* [Records drawn from a dataset]:
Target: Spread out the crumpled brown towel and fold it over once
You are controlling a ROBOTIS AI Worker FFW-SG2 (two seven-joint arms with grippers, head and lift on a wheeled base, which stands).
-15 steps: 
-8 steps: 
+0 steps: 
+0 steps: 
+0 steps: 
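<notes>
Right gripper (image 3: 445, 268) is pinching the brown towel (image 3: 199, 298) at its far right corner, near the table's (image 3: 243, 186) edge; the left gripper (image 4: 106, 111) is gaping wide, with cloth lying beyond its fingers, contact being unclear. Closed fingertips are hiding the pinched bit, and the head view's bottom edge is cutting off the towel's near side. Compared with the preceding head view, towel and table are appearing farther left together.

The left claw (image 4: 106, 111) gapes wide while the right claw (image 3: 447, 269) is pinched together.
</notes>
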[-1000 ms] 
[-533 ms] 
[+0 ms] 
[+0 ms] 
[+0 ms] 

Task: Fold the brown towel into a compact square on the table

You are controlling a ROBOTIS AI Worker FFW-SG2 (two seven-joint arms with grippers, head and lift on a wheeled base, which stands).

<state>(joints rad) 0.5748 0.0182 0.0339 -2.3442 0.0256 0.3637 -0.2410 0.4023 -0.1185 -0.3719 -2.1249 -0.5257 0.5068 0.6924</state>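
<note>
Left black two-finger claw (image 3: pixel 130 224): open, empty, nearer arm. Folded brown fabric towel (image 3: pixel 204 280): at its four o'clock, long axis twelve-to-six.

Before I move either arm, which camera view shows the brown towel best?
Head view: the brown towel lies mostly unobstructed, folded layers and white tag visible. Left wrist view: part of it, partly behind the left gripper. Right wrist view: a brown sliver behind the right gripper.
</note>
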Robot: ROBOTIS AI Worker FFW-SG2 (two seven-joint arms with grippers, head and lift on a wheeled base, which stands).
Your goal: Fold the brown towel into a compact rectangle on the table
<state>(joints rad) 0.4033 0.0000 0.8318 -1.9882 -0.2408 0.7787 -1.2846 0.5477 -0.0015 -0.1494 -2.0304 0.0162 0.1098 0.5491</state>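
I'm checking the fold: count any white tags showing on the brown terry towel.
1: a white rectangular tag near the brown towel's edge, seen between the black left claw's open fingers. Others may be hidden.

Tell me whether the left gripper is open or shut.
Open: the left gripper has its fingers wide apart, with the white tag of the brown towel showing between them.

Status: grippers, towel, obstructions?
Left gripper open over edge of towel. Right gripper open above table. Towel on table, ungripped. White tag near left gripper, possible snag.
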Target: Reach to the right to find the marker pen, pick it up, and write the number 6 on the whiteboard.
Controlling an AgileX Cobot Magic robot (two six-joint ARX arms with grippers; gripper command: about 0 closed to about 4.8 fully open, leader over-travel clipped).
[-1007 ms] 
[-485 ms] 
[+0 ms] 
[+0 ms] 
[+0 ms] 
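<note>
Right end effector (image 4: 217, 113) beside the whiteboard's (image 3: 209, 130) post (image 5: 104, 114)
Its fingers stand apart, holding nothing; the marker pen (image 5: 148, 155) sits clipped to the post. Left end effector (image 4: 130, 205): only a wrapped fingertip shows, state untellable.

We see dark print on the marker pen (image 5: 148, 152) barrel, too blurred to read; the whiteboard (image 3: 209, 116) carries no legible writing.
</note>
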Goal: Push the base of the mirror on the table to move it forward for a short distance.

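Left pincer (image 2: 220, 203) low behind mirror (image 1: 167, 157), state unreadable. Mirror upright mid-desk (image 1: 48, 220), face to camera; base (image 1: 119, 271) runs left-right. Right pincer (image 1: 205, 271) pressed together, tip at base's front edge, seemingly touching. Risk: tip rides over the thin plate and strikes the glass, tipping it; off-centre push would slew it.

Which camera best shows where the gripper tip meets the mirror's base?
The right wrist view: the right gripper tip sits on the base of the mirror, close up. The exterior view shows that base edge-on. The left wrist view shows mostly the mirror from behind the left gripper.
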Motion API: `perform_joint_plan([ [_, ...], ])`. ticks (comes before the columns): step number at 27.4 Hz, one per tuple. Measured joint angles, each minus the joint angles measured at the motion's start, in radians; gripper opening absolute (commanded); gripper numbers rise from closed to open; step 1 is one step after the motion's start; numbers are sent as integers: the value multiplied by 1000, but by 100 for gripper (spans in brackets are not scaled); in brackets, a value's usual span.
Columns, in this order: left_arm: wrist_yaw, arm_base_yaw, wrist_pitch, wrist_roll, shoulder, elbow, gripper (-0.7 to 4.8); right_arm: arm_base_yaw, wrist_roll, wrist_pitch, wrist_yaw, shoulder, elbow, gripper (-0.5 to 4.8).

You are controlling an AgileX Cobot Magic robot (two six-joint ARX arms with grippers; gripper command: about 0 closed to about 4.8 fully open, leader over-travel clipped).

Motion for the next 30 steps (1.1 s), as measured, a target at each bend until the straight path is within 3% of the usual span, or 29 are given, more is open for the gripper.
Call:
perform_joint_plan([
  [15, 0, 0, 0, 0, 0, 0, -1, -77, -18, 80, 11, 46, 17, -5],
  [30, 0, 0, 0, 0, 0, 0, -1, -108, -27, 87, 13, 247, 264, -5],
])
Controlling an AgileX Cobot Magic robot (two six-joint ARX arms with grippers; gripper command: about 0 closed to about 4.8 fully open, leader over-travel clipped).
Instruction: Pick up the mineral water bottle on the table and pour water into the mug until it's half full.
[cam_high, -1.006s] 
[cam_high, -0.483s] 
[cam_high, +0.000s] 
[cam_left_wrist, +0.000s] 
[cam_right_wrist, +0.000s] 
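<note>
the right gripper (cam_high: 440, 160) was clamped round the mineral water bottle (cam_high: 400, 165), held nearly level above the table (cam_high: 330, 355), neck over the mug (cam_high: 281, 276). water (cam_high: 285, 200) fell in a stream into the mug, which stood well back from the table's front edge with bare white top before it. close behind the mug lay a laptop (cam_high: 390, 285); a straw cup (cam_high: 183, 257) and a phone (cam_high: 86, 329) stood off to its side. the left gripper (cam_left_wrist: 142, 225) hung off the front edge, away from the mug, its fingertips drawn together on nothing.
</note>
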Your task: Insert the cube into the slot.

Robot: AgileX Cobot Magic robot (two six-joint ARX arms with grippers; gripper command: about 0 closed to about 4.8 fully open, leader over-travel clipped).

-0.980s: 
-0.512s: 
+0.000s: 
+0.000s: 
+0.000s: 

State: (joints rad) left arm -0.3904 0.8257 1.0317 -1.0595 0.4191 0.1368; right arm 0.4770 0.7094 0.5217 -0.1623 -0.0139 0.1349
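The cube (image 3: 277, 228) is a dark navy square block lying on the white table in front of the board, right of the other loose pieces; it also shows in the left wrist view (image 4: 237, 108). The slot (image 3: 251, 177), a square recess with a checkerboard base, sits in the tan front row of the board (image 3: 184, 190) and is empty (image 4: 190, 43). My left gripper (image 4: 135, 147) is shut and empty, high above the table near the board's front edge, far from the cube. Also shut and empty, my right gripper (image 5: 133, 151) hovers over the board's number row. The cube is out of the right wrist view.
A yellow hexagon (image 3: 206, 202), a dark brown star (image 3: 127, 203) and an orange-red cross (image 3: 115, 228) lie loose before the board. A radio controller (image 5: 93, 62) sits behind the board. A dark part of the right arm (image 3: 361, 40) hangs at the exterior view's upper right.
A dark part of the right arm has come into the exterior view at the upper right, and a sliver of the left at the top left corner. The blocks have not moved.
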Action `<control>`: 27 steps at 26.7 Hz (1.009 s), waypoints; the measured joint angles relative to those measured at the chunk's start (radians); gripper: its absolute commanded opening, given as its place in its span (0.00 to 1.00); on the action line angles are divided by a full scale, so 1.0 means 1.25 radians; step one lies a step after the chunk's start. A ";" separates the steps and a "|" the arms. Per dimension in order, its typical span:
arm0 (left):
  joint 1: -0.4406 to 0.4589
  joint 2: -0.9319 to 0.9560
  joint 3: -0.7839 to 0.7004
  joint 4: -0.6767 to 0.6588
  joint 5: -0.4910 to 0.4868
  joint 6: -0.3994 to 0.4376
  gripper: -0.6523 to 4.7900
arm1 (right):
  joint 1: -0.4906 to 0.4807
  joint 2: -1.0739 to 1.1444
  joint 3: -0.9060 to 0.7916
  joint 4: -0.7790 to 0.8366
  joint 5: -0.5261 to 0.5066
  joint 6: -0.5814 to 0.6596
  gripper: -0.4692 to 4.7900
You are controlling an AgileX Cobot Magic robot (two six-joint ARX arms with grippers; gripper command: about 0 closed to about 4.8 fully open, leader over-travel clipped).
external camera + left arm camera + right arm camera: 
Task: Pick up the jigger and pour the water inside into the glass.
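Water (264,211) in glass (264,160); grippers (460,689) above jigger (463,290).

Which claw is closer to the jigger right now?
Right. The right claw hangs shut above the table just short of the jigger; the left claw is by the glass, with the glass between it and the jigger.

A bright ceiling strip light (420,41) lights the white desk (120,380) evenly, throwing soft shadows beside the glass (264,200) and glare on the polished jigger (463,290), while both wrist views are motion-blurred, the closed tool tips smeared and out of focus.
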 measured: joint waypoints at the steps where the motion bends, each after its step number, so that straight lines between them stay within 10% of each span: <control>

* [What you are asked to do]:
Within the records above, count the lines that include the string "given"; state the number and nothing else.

* [Output of the task]:
2